DESCRIPTION OF THE TASK
Below is a set of records, and all of them should be retyped exactly, minus the pictures.
━━━━━ DATA TO EXAMINE
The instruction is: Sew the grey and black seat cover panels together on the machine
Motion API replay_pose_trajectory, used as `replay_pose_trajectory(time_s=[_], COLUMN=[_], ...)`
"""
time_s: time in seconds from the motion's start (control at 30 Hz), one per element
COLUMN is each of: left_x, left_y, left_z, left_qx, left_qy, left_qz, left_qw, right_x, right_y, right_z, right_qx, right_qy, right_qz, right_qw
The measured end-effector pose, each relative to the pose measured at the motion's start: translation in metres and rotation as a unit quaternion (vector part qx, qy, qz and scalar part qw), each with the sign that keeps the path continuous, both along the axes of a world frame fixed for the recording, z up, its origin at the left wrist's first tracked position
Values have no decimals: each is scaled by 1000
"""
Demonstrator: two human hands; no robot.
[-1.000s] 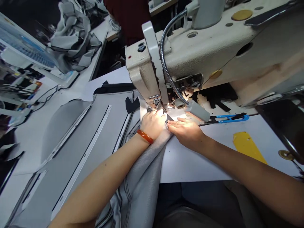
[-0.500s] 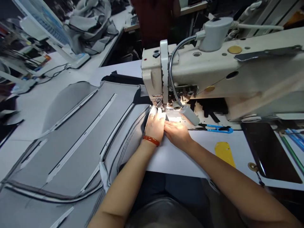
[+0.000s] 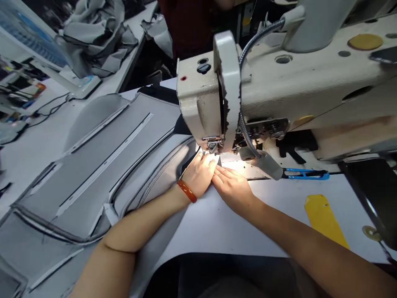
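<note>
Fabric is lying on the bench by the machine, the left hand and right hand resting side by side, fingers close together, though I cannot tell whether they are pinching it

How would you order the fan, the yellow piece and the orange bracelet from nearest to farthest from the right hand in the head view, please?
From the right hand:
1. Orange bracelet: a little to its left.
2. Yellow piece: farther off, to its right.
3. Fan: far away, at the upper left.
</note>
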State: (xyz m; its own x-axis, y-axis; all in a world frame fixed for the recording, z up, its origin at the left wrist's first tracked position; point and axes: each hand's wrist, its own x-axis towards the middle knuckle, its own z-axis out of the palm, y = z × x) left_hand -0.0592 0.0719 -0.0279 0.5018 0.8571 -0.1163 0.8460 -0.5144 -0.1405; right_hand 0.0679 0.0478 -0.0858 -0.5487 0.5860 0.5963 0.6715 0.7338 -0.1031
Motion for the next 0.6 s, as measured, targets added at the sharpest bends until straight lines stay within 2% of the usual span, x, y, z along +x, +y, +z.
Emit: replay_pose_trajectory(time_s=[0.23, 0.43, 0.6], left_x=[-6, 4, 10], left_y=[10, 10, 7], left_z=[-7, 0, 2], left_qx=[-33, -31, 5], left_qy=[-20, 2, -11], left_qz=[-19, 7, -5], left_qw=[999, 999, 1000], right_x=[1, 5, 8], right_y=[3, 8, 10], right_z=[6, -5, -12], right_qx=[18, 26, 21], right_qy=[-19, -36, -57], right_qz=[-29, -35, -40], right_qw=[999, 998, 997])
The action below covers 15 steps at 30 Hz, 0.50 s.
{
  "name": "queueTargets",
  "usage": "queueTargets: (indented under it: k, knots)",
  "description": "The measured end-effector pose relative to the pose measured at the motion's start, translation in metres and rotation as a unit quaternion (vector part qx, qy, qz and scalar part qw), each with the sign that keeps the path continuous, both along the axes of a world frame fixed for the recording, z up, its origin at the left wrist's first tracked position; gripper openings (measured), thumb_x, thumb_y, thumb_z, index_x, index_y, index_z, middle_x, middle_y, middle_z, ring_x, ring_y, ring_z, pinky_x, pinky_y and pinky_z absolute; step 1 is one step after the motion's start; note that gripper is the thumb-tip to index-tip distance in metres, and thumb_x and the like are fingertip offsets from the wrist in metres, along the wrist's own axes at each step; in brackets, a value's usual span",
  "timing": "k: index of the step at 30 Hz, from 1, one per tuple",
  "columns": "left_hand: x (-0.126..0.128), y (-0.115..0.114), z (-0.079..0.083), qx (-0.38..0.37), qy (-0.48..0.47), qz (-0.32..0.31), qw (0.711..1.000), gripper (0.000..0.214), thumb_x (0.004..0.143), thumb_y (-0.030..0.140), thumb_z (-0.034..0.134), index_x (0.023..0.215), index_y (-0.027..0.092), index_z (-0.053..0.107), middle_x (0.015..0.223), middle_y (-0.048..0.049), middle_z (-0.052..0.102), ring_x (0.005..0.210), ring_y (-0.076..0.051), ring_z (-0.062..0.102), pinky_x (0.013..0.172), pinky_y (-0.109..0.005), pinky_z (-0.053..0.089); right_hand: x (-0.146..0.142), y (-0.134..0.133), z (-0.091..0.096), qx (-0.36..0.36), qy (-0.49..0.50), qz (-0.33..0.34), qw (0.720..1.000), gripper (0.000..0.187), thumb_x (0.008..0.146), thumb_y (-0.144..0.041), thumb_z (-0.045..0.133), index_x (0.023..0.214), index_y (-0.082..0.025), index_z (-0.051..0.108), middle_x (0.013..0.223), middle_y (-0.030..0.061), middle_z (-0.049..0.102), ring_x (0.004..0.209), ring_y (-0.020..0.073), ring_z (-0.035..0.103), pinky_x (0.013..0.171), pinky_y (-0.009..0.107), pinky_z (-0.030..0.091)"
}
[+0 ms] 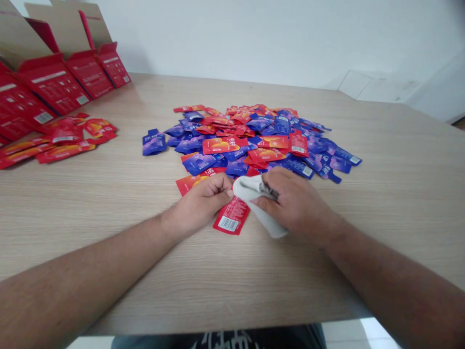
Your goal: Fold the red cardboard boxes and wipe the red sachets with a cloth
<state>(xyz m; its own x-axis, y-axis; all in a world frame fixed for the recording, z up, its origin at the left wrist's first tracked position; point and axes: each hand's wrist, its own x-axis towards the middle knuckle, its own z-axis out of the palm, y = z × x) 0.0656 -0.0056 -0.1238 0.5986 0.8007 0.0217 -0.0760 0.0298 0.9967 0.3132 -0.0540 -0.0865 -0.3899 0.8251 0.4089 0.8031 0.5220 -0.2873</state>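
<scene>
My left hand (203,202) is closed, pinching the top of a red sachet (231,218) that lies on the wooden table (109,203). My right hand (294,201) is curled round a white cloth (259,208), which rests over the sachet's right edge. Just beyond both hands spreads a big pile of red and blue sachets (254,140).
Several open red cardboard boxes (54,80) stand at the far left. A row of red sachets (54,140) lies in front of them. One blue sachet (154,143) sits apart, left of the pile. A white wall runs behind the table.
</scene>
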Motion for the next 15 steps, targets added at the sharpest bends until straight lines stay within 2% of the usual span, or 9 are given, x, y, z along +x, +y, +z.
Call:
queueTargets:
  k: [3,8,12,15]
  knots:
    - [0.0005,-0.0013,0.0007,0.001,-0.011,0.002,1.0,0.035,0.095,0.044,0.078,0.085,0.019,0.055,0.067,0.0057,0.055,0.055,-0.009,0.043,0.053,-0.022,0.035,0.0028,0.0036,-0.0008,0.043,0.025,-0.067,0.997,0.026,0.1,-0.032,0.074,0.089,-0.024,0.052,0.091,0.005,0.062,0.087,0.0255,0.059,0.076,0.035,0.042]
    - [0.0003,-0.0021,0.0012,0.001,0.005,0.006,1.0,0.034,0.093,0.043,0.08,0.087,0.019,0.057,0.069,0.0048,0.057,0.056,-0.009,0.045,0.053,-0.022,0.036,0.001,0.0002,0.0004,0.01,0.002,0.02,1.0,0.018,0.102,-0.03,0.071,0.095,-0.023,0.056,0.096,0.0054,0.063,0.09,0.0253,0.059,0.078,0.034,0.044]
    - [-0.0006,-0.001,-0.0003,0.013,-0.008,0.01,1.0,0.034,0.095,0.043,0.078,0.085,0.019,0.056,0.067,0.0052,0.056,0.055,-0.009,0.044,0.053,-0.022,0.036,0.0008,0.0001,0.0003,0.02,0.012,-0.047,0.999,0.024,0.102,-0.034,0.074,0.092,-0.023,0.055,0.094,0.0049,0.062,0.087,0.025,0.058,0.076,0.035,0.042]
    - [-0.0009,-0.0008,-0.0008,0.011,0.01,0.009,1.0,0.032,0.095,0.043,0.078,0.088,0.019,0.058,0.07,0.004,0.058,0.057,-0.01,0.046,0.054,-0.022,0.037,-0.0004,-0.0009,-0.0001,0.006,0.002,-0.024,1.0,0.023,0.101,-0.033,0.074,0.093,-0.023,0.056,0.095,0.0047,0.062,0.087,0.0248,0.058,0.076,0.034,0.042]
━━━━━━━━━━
REPLY
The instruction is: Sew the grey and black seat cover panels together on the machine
Motion API replay_pose_trajectory, used as `replay_pose_trajectory(time_s=[_], COLUMN=[_], ...)`
"""
time_s: time in seconds from the motion's start (control at 30 Hz), one per element
COLUMN is each of: left_x, left_y, left_z, left_qx, left_qy, left_qz, left_qw, right_x, right_y, right_z, right_qx, right_qy, right_qz, right_qw
The measured end-effector pose, each relative to the pose measured at the motion's start: translation in metres and rotation as a unit quaternion (vector part qx, qy, qz and scalar part qw), each with the sign that keeps the path continuous, both along the axes of a world frame fixed for the recording, z up, its origin at the left wrist's first tracked position
Values have no decimals: each is scaled by 1000
"""
Demonstrator: two human hands; no robot.
[-1.000s] 
[-0.500s] 
[+0.000s] 
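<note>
Fabric is lying on the bench by the machine, the left hand and right hand resting side by side, fingers close together, though I cannot tell whether they are pinching it

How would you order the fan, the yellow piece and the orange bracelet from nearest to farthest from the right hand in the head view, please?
From the right hand:
1. Orange bracelet: a little to its left.
2. Yellow piece: farther off, to its right.
3. Fan: far away, at the upper left.
</note>
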State: (xyz m; its own x-axis, y-axis; all in a world frame fixed for the recording, z up, its origin at the left wrist's first tracked position; point and axes: each hand's wrist, its own x-axis towards the middle knuckle, its own z-axis out of the palm, y = z × x) left_hand -0.0592 0.0719 -0.0279 0.5018 0.8571 -0.1163 0.8460 -0.5144 -0.1405; right_hand 0.0679 0.0478 -0.0858 -0.5487 0.5860 0.5963 0.6715 0.7338 -0.1031
Motion for the next 0.6 s, as measured, targets added at the sharpest bends until straight lines stay within 2% of the usual span, x, y, z along +x, +y, +z.
Emit: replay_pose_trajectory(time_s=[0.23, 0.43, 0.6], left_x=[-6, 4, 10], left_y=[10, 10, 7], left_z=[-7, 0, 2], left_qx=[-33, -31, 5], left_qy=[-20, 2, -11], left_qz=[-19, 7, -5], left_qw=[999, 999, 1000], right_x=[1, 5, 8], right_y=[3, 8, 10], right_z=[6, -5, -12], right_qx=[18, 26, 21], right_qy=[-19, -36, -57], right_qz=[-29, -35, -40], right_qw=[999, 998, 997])
The action below covers 15 steps at 30 Hz, 0.50 s.
{
  "name": "queueTargets",
  "usage": "queueTargets: (indented under it: k, knots)",
  "description": "The measured end-effector pose relative to the pose measured at the motion's start, translation in metres and rotation as a unit quaternion (vector part qx, qy, qz and scalar part qw), each with the sign that keeps the path continuous, both along the axes of a world frame fixed for the recording, z up, its origin at the left wrist's first tracked position; gripper openings (measured), thumb_x, thumb_y, thumb_z, index_x, index_y, index_z, middle_x, middle_y, middle_z, ring_x, ring_y, ring_z, pinky_x, pinky_y and pinky_z absolute; step 1 is one step after the motion's start; note that gripper is the thumb-tip to index-tip distance in metres, and thumb_x and the like are fingertip offsets from the wrist in metres, along the wrist's own axes at each step; in brackets, a value's usual span",
  "timing": "k: index of the step at 30 Hz, from 1, one per tuple",
  "columns": "left_hand: x (-0.126..0.128), y (-0.115..0.114), z (-0.079..0.083), qx (-0.38..0.37), qy (-0.48..0.47), qz (-0.32..0.31), qw (0.711..1.000), gripper (0.000..0.214), thumb_x (0.004..0.143), thumb_y (-0.030..0.140), thumb_z (-0.034..0.134), index_x (0.023..0.215), index_y (-0.027..0.092), index_z (-0.053..0.107), middle_x (0.015..0.223), middle_y (-0.048..0.049), middle_z (-0.052..0.102), ring_x (0.005..0.210), ring_y (-0.076..0.051), ring_z (-0.062..0.102), pinky_x (0.013..0.172), pinky_y (-0.109..0.005), pinky_z (-0.053..0.089); right_hand: x (-0.146..0.142), y (-0.134..0.133), z (-0.091..0.096), qx (-0.36..0.36), qy (-0.49..0.50), qz (-0.33..0.34), qw (0.720..1.000), gripper (0.000..0.187), thumb_x (0.008..0.146), thumb_y (-0.144..0.041), thumb_z (-0.045..0.133), index_x (0.023..0.214), index_y (-0.082..0.025), index_z (-0.051..0.108), middle_x (0.013..0.223), middle_y (-0.030..0.061), middle_z (-0.049..0.102), ring_x (0.004..0.209), ring_y (-0.020..0.073), ring_z (-0.035..0.103), pinky_x (0.013..0.171), pinky_y (-0.009..0.107), pinky_z (-0.030..0.091)"
}
[+0 ms] 
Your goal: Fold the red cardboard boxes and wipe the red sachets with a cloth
<state>(xyz m; its own x-axis, y-axis; all in a world frame fixed for the recording, z up, its origin at the left wrist's first tracked position; point and axes: each hand's wrist, its own x-axis towards the middle knuckle, its own z-axis out of the palm, y = z × x) 0.0656 -0.0056 -0.1238 0.5986 0.8007 0.0217 -0.0760 0.0298 0.9967 0.3132 -0.0540 -0.0865 -0.3899 0.8251 0.4089 0.8031 0.5220 -0.2873</state>
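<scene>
My left hand (203,202) is closed, pinching the top of a red sachet (231,218) that lies on the wooden table (109,203). My right hand (294,201) is curled round a white cloth (259,208), which rests over the sachet's right edge. Just beyond both hands spreads a big pile of red and blue sachets (254,140).
Several open red cardboard boxes (54,80) stand at the far left. A row of red sachets (54,140) lies in front of them. One blue sachet (154,143) sits apart, left of the pile. A white wall runs behind the table.
</scene>
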Motion for the next 15 steps, targets added at the sharpest bends until straight lines stay within 2% of the usual span, or 9 are given, x, y, z along +x, +y, +z.
Call:
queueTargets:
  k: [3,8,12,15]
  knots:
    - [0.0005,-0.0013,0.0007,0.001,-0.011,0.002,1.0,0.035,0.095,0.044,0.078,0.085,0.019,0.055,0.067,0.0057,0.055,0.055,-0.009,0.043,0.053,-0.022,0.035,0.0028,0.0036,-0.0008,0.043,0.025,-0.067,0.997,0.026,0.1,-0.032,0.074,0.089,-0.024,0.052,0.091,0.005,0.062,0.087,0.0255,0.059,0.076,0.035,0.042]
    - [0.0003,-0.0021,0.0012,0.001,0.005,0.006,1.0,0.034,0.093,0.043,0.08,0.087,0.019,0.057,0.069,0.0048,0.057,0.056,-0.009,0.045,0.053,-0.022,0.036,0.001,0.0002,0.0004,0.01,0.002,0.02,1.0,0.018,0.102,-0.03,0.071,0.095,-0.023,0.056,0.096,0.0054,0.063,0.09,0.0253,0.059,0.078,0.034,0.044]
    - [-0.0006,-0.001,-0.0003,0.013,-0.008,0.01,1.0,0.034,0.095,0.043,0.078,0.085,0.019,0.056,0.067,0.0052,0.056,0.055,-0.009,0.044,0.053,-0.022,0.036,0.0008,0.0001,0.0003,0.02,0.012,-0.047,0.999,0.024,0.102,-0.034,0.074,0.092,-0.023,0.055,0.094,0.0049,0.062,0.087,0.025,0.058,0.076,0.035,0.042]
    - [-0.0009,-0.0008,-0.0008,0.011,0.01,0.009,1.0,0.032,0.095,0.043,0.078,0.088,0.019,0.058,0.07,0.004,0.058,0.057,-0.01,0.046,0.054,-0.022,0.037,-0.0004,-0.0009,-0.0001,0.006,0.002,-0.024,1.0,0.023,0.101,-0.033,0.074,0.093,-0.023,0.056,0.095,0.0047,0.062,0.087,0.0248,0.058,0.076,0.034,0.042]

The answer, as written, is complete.